16

I responded to another question about developing for the iPhone in non-Objective-C languages, and I made the assertion that using, say, C# to write for the iPhone would strike an Apple reviewer wrong. I was speaking largely about UI elements differing between the ObjC and C# libraries in question, but a commenter made an interesting point, leading me to this question:

Is it possible to determine the language a program is written in, solely from its binary? If there are such methods, what are they?

Let's assume for the purposes of the question:

  • That from an interaction standpoint (console behavior, any GUI appearance, etc.) the two are identical.
  • That performance isn't a reliable indicator of language (no comparing, say, Java to C).
  • That you don't have an interpreter or something between you and the language - just raw executable binary.

Bonus points if you're language-agnostic as possible.

Community
  • 1
  • 1
Tim
  • 59,527
  • 19
  • 156
  • 165

8 Answers8

16

Short answer: YES

Long answer:

If you look at a binary, you can find the names of the libraries that have been linked in. Opening cmd.exe in TextPad easily finds the following at hex offset 0x270: msvcrt.dll, KERNEL32.dll, NTDLL.DLL, USER32.dll, etc. msvcrt is the Microsoft 'C' runtime support functions. KERNEL32, NTDLL, and USER32.dll are OS specific libraries which tell you either the target platform, or the platform on which it was built, depending on how well the cross-platform development environment segregates the two.

Setting aside those clues, most any c/c++ compiler will have to insert the names of the functions into the binary, there is a list of all functions (or entrypoints) stored in a table. C++ 'mangles' the function names to encode the arguments and their types to support overloaded methods. It is possible to obfuscate the function names but they would still exist. The functions signatures would include the number and types of the arguments which can be used to trace into the system or internal calls used in the program. At offset 0x4190 is "SetThreadUILanguage" which can be searched for to find out a lot about the development environment. I found the entry-point table at offset 0x1ED8A. I could easily see names like printf, exit, and scanf; along with __p__fmode, __p__commode, and __initenv

Any executable for the x86 processor will have a data segment which will contain any static text that was included in the program. Back to cmd.exe (offset 0x42C8) is the text "S.o.f.t.w.a.r.e..P.o.l.i.c.i.e.s..M.i.c.r.o.s.o.f.t..W.i.n.d.o.w.s..S.y.s.t.e.m.". The string takes twice as many characters as is normally necessary because it was stored using double-wide characters, probably for internationalization. Error codes or messages are a prime source here.

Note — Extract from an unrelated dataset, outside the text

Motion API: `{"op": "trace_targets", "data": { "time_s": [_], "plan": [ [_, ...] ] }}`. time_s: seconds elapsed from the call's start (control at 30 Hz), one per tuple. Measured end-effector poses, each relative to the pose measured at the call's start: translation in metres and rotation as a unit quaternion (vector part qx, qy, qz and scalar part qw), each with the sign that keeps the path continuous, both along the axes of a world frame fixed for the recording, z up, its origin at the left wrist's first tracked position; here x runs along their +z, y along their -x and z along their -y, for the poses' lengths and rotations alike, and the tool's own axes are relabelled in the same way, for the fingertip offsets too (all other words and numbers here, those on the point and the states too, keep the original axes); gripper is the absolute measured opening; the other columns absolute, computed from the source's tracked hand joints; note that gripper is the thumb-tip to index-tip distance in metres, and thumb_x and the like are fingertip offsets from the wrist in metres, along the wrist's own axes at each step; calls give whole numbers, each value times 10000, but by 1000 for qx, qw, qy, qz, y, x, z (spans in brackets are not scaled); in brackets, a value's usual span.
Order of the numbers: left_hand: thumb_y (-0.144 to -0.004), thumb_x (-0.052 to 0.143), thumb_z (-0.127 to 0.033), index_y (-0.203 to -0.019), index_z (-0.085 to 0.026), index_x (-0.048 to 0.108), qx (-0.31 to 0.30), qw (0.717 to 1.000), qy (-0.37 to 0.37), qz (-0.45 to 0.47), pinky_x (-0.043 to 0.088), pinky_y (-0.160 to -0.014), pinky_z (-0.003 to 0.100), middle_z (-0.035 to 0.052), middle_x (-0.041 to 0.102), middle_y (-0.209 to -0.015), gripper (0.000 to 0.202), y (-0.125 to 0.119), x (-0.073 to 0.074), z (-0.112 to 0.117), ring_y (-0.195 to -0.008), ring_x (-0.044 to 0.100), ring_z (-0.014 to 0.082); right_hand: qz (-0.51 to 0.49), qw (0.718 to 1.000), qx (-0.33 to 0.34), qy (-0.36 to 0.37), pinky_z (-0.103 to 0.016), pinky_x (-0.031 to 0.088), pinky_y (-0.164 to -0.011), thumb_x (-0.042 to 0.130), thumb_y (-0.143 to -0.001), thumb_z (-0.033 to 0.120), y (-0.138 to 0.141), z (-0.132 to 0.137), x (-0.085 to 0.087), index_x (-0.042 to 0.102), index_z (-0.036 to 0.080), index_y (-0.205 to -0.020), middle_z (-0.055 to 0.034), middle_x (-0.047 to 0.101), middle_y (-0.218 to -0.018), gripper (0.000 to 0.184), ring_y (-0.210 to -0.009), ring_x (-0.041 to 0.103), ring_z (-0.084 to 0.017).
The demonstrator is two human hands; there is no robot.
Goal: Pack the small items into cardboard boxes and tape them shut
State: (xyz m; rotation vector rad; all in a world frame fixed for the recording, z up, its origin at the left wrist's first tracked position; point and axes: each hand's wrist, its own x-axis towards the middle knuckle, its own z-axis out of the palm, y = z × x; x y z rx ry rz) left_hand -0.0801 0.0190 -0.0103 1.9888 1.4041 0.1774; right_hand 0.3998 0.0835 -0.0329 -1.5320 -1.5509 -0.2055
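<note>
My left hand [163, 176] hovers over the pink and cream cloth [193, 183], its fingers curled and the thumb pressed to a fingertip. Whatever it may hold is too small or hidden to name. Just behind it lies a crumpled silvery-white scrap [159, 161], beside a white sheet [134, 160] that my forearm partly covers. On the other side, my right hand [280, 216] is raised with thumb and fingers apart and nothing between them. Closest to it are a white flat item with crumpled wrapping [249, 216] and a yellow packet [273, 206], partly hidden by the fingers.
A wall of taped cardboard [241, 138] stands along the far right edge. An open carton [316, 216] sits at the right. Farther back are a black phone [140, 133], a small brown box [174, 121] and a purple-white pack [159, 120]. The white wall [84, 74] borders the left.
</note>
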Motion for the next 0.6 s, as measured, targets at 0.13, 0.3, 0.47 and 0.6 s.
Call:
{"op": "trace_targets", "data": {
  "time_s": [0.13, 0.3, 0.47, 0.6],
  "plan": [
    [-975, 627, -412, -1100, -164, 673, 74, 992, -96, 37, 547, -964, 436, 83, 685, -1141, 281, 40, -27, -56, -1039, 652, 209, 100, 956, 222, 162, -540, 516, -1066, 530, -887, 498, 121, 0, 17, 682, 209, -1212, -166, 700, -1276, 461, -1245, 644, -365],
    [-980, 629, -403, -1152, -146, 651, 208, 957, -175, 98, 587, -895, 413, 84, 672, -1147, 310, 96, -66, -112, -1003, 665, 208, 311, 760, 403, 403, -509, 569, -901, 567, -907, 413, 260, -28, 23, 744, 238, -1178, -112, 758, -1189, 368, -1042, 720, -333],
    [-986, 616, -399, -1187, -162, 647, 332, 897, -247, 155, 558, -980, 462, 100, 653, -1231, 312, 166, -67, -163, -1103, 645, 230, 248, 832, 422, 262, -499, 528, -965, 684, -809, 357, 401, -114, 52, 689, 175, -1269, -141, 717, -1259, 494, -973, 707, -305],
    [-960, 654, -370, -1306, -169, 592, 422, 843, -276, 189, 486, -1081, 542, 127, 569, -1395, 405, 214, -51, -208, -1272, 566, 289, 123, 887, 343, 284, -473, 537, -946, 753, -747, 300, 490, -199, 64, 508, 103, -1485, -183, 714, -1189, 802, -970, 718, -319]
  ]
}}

At offset B1B0 is "p.u.s.h.d" followed by mkdir, rmdir, chdir, md, rd, and cd; I left out the unprintable characters for readability. Those are all command arguments to cmd.exe.

For other programs, I've sometimes been able to find the path from which a program was compiled.

So, yes, it is possible to determine the source language from the binary.

Kelly S. French
  • 12,198
  • 10
  • 63
  • 93
  • 2
    This all relies on people linking libraries. What happens if that's done statically, or the functions or copy/pasted into the source? It's a great tip (+1 from me), but it's not always reliable. – Tim Nov 10 '09 at 00:44
  • Entry points exist even when an executable is statically linked. They are based on functions defined regardless of which object module they came from or how they were linked. Functions loaded at runtime don't have their names in the entrypoint table but would have to be mentioned in the data segment somewhere because it's needed by the run-time loader. You are right about the copy/pasted source to a degree. The only way around this would be if all the code were in main and no libraries were linked in. – Kelly S. French Nov 10 '09 at 02:04
10

I'm not a compiler hacker (someday, I hope), but I figure that you may be able to find telltale signs in a binary file that would indicate what compiler generated it and some of the compiler options used, such as the level of optimization specified.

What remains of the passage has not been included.